DATA SECTION »

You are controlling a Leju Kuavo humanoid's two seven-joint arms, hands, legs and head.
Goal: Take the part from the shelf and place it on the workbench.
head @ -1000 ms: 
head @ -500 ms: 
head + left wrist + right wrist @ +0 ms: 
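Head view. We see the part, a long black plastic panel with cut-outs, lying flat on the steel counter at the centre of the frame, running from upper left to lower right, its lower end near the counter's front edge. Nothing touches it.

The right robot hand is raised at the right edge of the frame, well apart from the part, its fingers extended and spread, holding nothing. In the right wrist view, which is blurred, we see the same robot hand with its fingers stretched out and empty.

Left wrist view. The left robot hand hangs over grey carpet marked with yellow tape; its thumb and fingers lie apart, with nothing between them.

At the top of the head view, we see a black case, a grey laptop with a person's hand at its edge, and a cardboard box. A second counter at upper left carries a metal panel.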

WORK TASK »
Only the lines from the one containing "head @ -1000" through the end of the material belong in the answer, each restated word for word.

FINISHED EXERCISE »
head @ -1000 ms: 
head @ -500 ms: 
head + left wrist + right wrist @ +0 ms: 
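Head view. We see the part, a long black plastic panel with cut-outs, lying flat on the steel counter at the centre of the frame, running from upper left to lower right, its lower end near the counter's front edge. Nothing touches it.

The right robot hand is raised at the right edge of the frame, well apart from the part, its fingers extended and spread, holding nothing. In the right wrist view, which is blurred, we see the same robot hand with its fingers stretched out and empty.

Left wrist view. The left robot hand hangs over grey carpet marked with yellow tape; its thumb and fingers lie apart, with nothing between them.

At the top of the head view, we see a black case, a grey laptop with a person's hand at its edge, and a cardboard box. A second counter at upper left carries a metal panel.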

There is no more to this answer.